Being waterlogged and heavy, it was ripping the two rafts tethering points, and there was a good chance that we would get punctured.
So I cut it loose.
Now there were 19 of us in a 20 man raft and very full.
The raft was very unstable without the elephant's feet.
We caught a wave just wrongly.
The raft folded in half with a massive rush of air out of the over-pressure valves.
We were all folded into the middle like a human Taco shell.
I got everyone to sit around the edges, with a big pile of legs and feet crossed in the middle.
The raft was as floppy as a used condom, and full of water.
I actually thought it had split or punctured.
I got people to look for the pump and the inflation valves.
The cook found the valves behind him and someone found the pump.
The pump was a small rubber hemisphere with a flat base. The sort of thing you might inflate an airbed with.
We passed it to the cook, who said, "Chris, We've got a problem."
I didn't need him to tell me that!!
What he was saying was that the fitting on the end of the pump hose was not compatible with the inflation valve.
They passed it to me and I cut it off with my trusty Swiss army knife. A dangerous thing to have in inflatable raft.
I shaved the hose down until it went in the valve.
I made a papier-maché mess from a handful of cardboard tube and sealed round the connection like putty.
People had to take turns holding the mess in place as others pumped.
It worked, and after a long time, we had 2 tubes inflated.
Something must have happened with the elephant's feet as they started working a bit.
We found the baler to empty the water.
Useless.
It was an A4 or smaller, sheet of rubber folded and stitched at the sides which needed two hands to push the sides in to open it, then it had to be tipped over the side without spilling too much.
Absolutely useless.
More water came in while emptying it.
The canopy was a single skin, held up by an inflated tube as a roof joist.
It was elasticated around the edges and this elasticated edge pushed over the upper sausage ring of the raft.

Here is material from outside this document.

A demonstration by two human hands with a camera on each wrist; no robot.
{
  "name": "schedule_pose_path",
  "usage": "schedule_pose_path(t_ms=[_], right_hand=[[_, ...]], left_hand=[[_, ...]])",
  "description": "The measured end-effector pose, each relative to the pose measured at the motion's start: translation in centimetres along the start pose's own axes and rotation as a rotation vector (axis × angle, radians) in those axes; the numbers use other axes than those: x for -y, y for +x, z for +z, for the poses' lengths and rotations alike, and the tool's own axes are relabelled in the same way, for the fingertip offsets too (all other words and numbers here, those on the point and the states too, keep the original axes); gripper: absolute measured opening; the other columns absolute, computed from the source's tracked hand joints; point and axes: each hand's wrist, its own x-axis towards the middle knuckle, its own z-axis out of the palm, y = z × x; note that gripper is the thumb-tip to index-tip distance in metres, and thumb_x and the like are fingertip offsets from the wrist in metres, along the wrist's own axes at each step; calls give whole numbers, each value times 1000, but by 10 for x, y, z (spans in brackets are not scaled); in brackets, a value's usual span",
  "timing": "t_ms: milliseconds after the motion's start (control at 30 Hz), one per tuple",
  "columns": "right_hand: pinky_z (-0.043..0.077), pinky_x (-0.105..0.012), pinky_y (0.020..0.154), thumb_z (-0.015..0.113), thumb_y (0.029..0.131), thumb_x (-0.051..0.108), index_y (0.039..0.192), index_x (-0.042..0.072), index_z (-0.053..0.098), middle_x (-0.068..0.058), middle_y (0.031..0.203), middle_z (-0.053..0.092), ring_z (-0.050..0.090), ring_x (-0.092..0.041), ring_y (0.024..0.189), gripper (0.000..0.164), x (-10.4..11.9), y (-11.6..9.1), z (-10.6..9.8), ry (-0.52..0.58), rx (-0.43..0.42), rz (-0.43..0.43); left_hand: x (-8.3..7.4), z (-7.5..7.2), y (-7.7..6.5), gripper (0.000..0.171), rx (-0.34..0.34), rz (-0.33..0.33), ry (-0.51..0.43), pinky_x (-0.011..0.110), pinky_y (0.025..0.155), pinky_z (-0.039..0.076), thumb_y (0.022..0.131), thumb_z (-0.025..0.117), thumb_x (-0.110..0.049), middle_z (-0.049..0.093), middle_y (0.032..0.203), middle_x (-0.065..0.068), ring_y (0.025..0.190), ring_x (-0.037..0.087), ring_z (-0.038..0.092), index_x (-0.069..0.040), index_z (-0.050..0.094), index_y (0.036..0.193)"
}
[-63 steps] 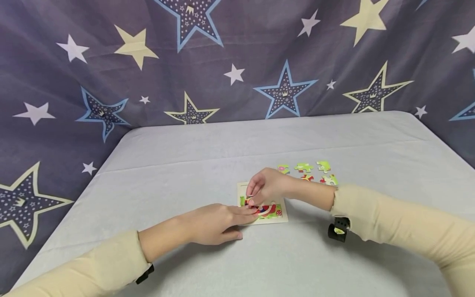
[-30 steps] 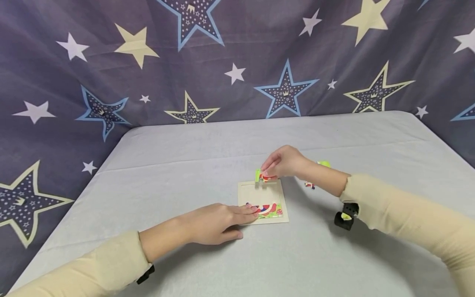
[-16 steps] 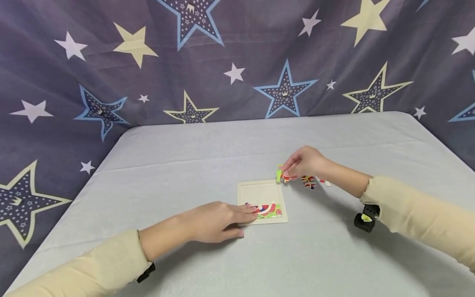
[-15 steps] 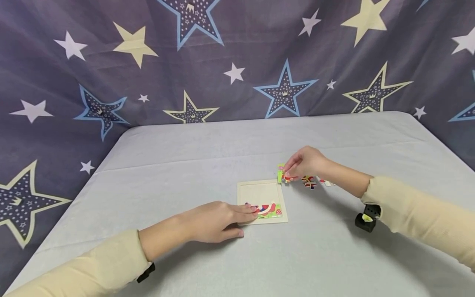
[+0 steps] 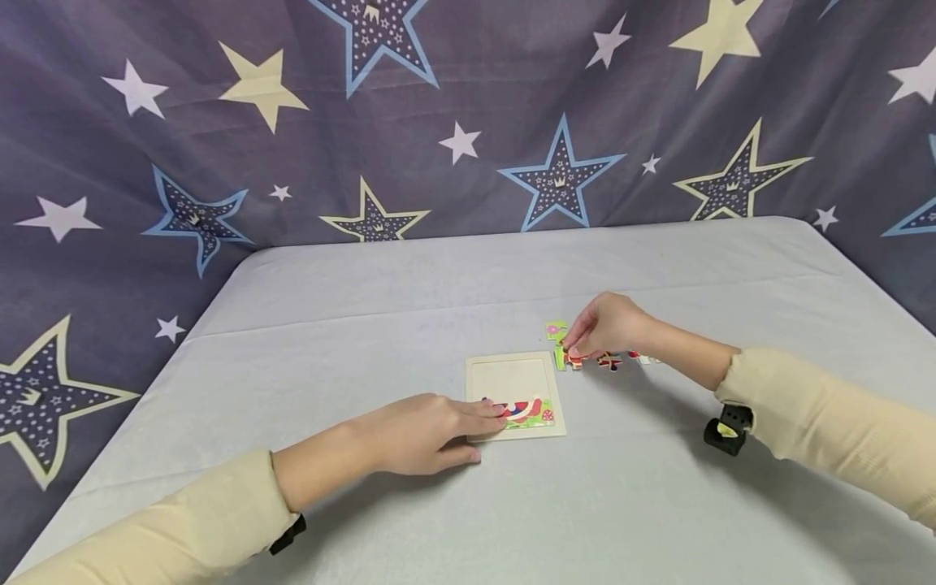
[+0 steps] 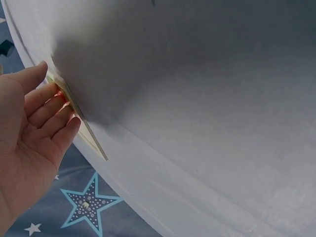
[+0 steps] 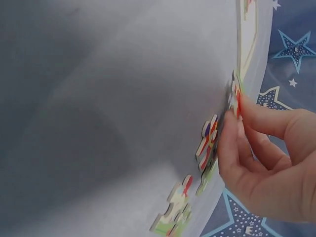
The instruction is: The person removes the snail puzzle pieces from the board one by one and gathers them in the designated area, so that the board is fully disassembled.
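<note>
A square wooden puzzle tray (image 5: 559, 413) lies on the table, its lower part filled with red, green and blue pieces (image 5: 532, 414); bare board shows above them. My left hand (image 5: 422, 436) rests its extended fingers on the tray's lower left, covering some of that picture. To the right of the tray, my right hand (image 5: 613, 325) pinches a green and red puzzle piece (image 7: 238, 98) between thumb and fingers, low at the tabletop. Beside it lie a red jigsaw piece (image 5: 608, 362) and a pink-flowered green one (image 5: 556, 329).
Another loose piece (image 5: 641, 357) lies partly behind the right wrist. In the right wrist view, further pieces (image 7: 173, 207) rest on the pale cloth (image 5: 380, 325). A dark curtain with stars (image 5: 468, 97) hangs behind the table.
The right hand has gone from the tray to the right with the green and red piece, then lowered it beside the loose pieces. The left hand has stayed on the tray.
</note>
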Motion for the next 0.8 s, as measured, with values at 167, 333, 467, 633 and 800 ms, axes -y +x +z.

Every wave that hit us, beat on the canopy and pushed it off that upper tube / sausage. Then filled the raft again.
We had to hold the canopy in place and use someone's boot to bale the water out and tip it out of the Lee side.
We couldn't get the double layered floor to inflate, so there was no insulation from the cold sea. I found out later that it was punctured on the outer skin.
FIRST AND SECOND DAYS
The first day we were all numb, and talked a bit about what had happened.
Many were sea-sick from the motion of the raft and from shock and fright.
It got dark.
There was a light on top of the canopy, which should have come on automatically.
It didn't.
Chasing the wiring, there was no sea water battery.
Looking at the check list, it had been removed when the raft was last serviced, and never replaced.
As it got towards midnight, some aircraft were seen flying overhead.
We had 4 red rocket flares. 2 from each pack.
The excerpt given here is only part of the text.